## [ASSIGNED TASK]
Locate each line below that includes "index" and reproduce it.

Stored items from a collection
------------------------------------------------------------------------

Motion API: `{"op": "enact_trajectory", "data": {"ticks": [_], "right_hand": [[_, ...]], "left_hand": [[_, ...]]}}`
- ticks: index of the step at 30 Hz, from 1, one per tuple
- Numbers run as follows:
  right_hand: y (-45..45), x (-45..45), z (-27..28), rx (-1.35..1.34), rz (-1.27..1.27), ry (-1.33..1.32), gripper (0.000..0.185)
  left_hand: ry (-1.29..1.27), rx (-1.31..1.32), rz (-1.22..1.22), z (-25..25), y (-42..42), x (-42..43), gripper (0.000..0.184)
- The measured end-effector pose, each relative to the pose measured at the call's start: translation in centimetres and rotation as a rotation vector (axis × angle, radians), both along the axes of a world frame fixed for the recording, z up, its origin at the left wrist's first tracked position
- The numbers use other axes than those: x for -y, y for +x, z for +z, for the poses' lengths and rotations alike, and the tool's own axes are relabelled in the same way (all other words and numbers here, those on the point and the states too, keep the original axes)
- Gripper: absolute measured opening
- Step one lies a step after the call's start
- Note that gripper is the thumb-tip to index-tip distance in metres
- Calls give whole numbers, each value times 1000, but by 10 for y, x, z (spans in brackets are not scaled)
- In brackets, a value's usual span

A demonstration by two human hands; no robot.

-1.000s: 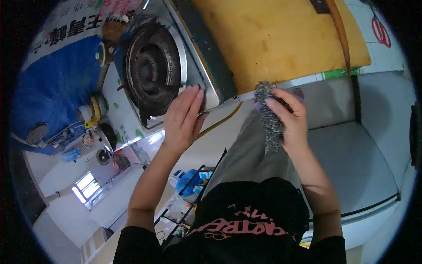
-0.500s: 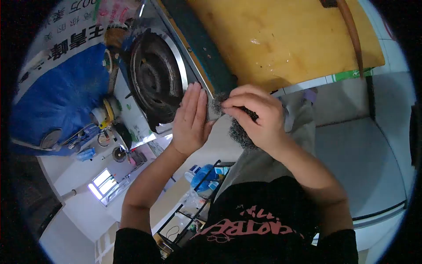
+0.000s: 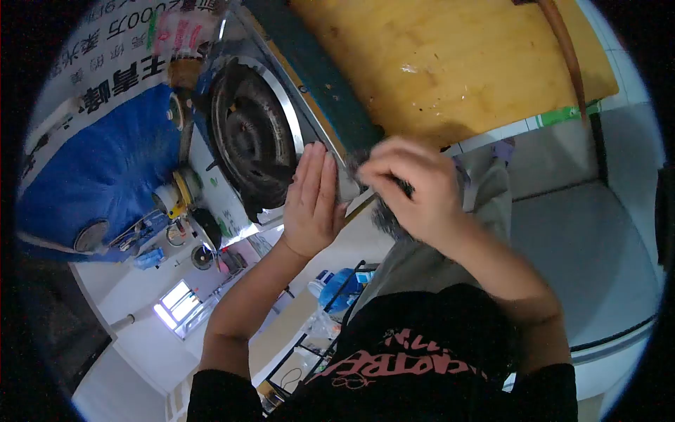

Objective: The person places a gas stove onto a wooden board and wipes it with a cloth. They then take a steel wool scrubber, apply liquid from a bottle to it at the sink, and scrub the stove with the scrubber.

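The burner (image 3: 249,133) sits on the stove (image 3: 318,128); the board (image 3: 422,56) lies to the stove's right, the sheet (image 3: 105,183) to its left. The left hand (image 3: 311,211) is over the stove's near edge, and the right hand (image 3: 418,184), with the scouring wool (image 3: 387,219) in it, is by the stove's near right corner.

the scourer (image 3: 389,221), a dark grey tangle of wiry mesh, was gripped in the right hand (image 3: 416,188), its lower part bulging out beneath the palm and its blurred upper end at the stove's corner. the stove (image 3: 313,121) was flat and metallic, its round burner (image 3: 247,133) blackened, the left hand (image 3: 313,211) lying flat beside it.
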State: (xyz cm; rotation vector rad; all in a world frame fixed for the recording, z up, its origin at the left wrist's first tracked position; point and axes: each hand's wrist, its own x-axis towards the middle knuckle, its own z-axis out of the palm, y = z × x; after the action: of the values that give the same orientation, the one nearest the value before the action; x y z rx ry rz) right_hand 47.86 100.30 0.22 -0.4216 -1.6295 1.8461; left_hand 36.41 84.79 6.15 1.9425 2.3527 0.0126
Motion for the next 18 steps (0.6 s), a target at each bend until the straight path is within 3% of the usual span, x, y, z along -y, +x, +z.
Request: {"op": "enact_trajectory", "data": {"ticks": [11, 13, 14, 15, 17, 18], "right_hand": [[-13, -7, -7, -5, -23, -59, 5], [-2, -14, -12, 29, -84, -407, 11], [10, -21, -14, 121, 5, -422, 19], [13, -15, -14, 117, 0, -428, 19], [22, 1, -14, -3, -30, -155, 23], [22, 11, -10, 3, -16, -217, 21]], "left_hand": [[-22, 0, -6, 0, 2, -1, 76], [16, -2, -3, -3, -2, 1, 61], [19, -8, -1, -4, -2, 1, 61], [14, -10, -7, -2, -1, 1, 61], [17, 1, -24, 0, 0, -4, 75], [14, 1, -34, 0, 0, -4, 75]]}}
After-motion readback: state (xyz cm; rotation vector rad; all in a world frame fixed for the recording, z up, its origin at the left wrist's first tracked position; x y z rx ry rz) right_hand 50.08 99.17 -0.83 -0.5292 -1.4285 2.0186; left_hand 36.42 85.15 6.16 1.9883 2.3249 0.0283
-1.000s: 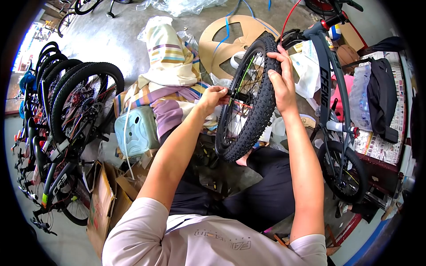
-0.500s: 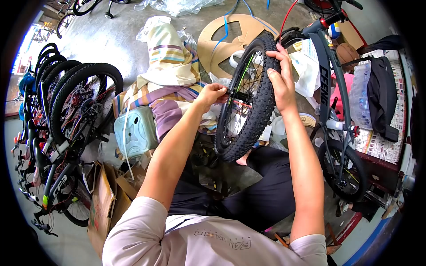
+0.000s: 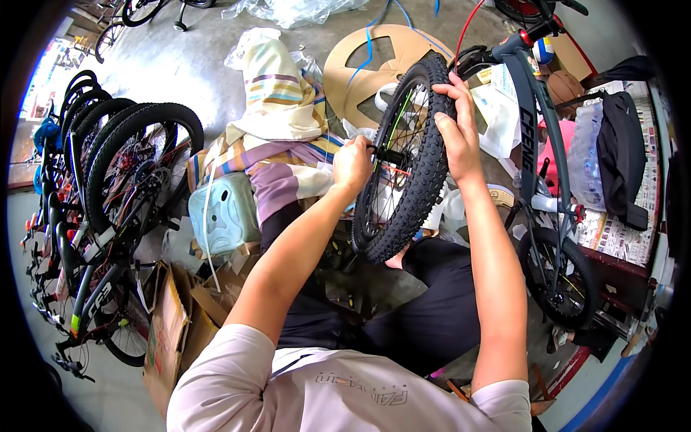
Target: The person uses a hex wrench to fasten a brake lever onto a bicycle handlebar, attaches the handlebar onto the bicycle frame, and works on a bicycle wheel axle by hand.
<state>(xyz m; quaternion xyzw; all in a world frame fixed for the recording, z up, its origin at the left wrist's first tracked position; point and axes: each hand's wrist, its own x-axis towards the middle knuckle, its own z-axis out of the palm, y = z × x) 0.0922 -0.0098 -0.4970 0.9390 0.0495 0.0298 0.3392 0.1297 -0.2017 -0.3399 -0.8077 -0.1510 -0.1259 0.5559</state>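
In the head view, the black knobby-tyred bicycle wheel [image 3: 430,171] stands at the upper centre of the frame, its long axis slanting from upper right to lower left. The left hand [image 3: 353,164], fingers curled together (what they pinch, if anything, is hidden), is nearer the black cylindrical hub [image 3: 391,156], just to its right. The right hand [image 3: 461,133] rests loosely spread against the tread's right side.
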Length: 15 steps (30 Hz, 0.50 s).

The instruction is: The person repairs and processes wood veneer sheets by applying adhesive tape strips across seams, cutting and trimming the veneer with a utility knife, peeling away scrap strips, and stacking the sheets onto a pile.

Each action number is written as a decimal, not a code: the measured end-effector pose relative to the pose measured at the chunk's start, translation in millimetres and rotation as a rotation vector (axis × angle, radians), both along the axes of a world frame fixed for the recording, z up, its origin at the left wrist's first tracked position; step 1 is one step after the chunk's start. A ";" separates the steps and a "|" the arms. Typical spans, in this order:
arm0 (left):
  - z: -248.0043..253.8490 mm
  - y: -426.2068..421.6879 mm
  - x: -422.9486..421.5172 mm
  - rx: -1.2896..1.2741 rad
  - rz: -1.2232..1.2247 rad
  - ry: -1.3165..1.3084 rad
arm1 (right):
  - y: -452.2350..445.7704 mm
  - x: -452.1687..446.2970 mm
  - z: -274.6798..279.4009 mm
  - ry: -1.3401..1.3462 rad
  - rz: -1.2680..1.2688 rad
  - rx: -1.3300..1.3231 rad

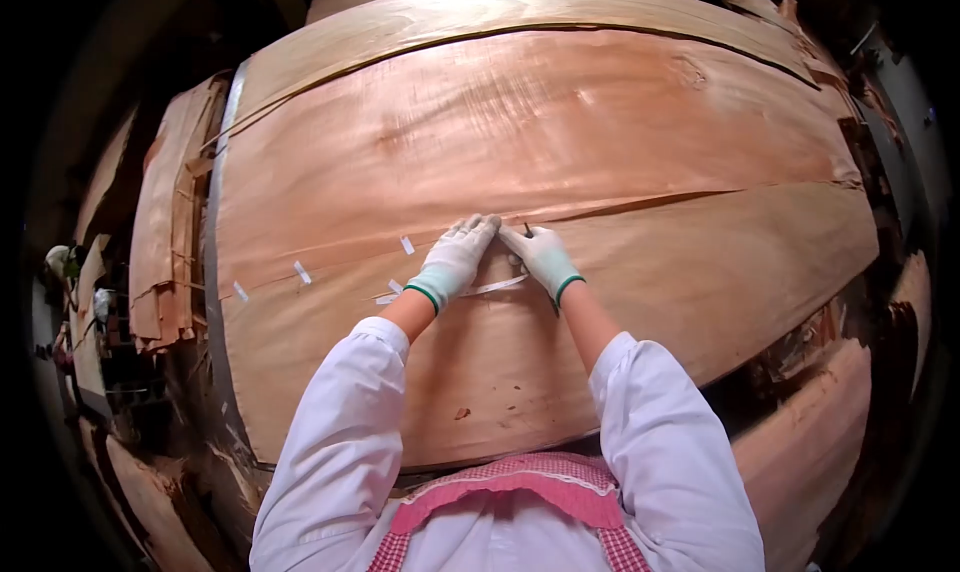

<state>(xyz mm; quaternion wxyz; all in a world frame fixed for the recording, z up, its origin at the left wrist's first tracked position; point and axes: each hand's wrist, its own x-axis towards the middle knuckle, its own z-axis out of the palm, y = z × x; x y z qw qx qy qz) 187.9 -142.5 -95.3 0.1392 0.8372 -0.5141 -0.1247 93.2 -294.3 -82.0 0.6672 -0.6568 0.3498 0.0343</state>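
Observation:
My left hand [455,259], in a white glove with a green cuff, lies with fingers stretched out on the seam between two wood veneer sheets. Beside it, my right hand [542,257], gloved the same way, is closed around a thin dark tool [529,230], whose kind I cannot make out. The fingertips of both hands nearly meet at the seam. A reddish veneer sheet [560,112] lies beyond the hands, and a paler veneer sheet [690,282] lies on the near side. Between my wrists runs a narrow white tape strip [497,286].
Short white tape pieces [303,272] cross or lie near the seam on the left. Wood chips [462,413] are scattered near the front edge. Stacked veneer [165,222] stands at the left, and more sheets [815,442] lie at the lower right.

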 end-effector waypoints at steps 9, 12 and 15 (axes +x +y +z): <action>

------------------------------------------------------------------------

## [RESULT OF THE TASK]
- ticks: index of the step at 30 Hz, from 1, one per tuple
- Note that gripper is the thumb-tip to index-tip distance in metres

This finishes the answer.